*Input data*.

____________________

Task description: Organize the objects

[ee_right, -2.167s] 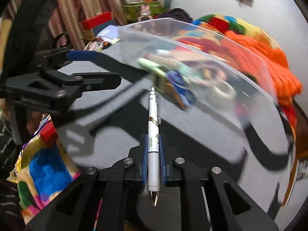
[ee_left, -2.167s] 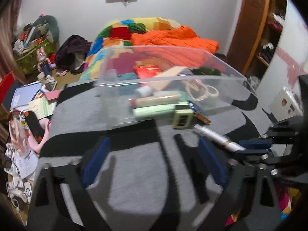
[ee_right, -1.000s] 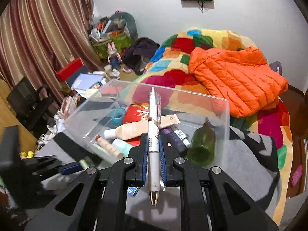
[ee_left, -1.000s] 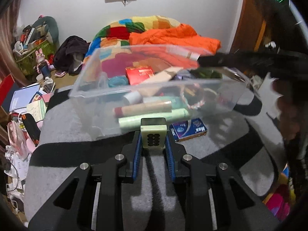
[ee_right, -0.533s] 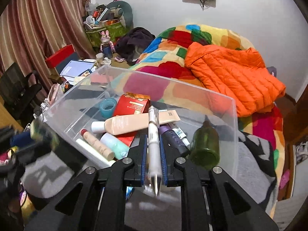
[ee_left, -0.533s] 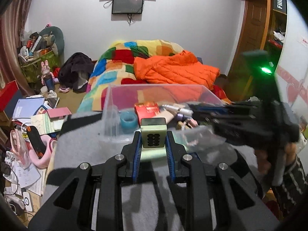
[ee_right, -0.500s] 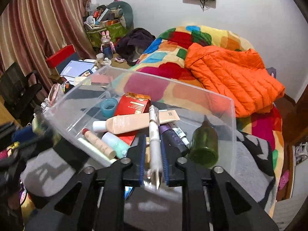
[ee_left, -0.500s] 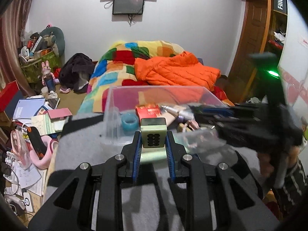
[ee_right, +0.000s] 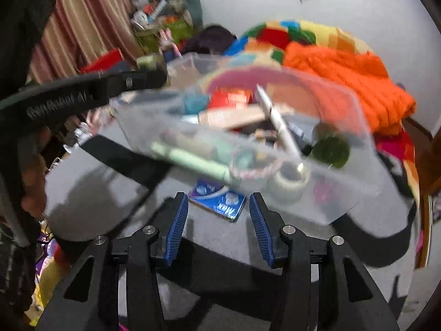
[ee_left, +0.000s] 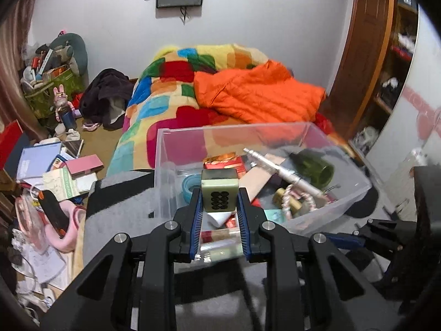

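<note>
Dropping-off step, judged midway. Left gripper [ee_left: 220,201], centre of the left wrist view: jaws nearly closed, pinching a green tile [ee_left: 219,191] over the near wall of the clear bin [ee_left: 355,190]. Right gripper [ee_right: 218,222], lower centre of its blurred view: jaws just been opening, nothing between them; white pen [ee_right: 278,122] lying slantwise inside the bin. Blue packet [ee_right: 217,200] flat on the grey worktop [ee_right: 91,193] against the bin's near wall. Next, probably: tile forward past the wall, then release; packet after.
</note>
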Demonstrator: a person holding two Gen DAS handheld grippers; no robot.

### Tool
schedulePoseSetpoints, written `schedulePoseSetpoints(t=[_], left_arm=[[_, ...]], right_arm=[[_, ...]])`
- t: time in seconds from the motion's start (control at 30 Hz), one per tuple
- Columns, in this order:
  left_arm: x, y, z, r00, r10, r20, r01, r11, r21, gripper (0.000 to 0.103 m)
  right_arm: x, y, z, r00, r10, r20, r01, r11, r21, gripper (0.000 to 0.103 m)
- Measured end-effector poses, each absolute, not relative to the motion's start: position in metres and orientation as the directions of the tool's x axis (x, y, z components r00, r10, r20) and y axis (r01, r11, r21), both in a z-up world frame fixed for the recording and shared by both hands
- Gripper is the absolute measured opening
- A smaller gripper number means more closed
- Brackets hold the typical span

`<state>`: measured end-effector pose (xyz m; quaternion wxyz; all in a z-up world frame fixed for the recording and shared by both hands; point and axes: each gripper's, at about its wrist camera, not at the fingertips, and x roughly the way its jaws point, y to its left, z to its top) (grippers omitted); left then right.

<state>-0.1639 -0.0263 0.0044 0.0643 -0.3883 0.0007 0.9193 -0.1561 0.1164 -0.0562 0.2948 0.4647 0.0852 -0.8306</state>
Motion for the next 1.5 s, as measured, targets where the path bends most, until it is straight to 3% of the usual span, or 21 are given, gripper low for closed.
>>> schedulePoseSetpoints(t=[0.07, 0.17, 0.3, 0.4, 0.77, 0.83, 0.97, 1.2, 1.5], left_arm=[[-0.171, -0.024, 0.000, -0.678, 0.097, -0.728, -0.122, -0.992, -0.019, 0.024], [-0.177, -0.025, -0.007, -0.662, 0.095, -0.743, -0.131, -0.991, -0.010, 0.024], [-0.178, -0.024, -0.011, -0.658, 0.107, -0.746, -0.140, -0.990, -0.019, 0.024], [-0.180, -0.022, -0.017, -0.638, 0.130, -0.759, -0.155, -0.987, -0.039, 0.024], [-0.173, -0.021, -0.009, -0.647, 0.137, -0.750, -0.155, -0.987, -0.046, 0.026], [-0.166, -0.024, 0.000, -0.671, 0.133, -0.729, -0.150, -0.988, -0.042, 0.031], [-0.146, -0.027, 0.021, -0.736, 0.121, -0.666, -0.132, -0.991, -0.035, 0.057], [-0.121, -0.024, 0.035, -0.783, 0.112, -0.612, -0.131, -0.991, -0.014, 0.066], [-0.110, -0.032, 0.026, -0.792, 0.111, -0.600, -0.089, -0.994, -0.066, 0.073]], right_arm=[[-0.161, 0.113, -0.062, -0.380, -0.411, -0.828, 0.545, -0.823, 0.159, 0.054], [-0.167, 0.109, -0.066, -0.391, -0.393, -0.832, 0.504, -0.848, 0.163, 0.056], [-0.164, 0.102, -0.073, -0.412, -0.352, -0.841, 0.491, -0.863, 0.121, 0.056], [-0.156, 0.098, -0.072, -0.448, -0.305, -0.840, 0.496, -0.867, 0.050, 0.049], [-0.124, 0.127, -0.035, -0.488, -0.404, -0.774, 0.541, -0.836, 0.096, 0.048], [-0.122, 0.136, -0.017, -0.521, -0.425, -0.740, 0.536, -0.838, 0.104, 0.048], [-0.132, 0.149, 0.012, -0.590, -0.434, -0.680, 0.502, -0.858, 0.111, 0.048], [-0.182, 0.151, 0.012, -0.626, -0.360, -0.691, 0.414, -0.905, 0.097, 0.048], [-0.201, 0.134, -0.010, -0.560, -0.395, -0.728, 0.442, -0.886, 0.141, 0.048]])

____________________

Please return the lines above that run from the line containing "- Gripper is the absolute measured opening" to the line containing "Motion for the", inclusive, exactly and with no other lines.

- Gripper is the absolute measured opening
- A smaller gripper number means more closed
- Brackets hold the typical span

`<state>`: measured end-effector pose (xyz m; quaternion wxyz; all in a z-up world frame fixed for the recording and shared by both hands; point and axes: each gripper's, at about its wrist camera, not at the fingertips, and x roughly the way its jaws point, y to its left, z to its top) (grippers omitted); left then right.

<state>-0.1639 -0.0263 0.0044 0.0643 -0.3883 0.0007 0.9193 -0.1561 0.1164 -0.0562 0.2948 0.4647 0.0852 -0.8306</state>
Motion for the next 1.5 s, as measured, targets where the path bends most, until it is straight to 3% of the usual span, or 21 are given, gripper low for closed.

There is nothing more to the exercise.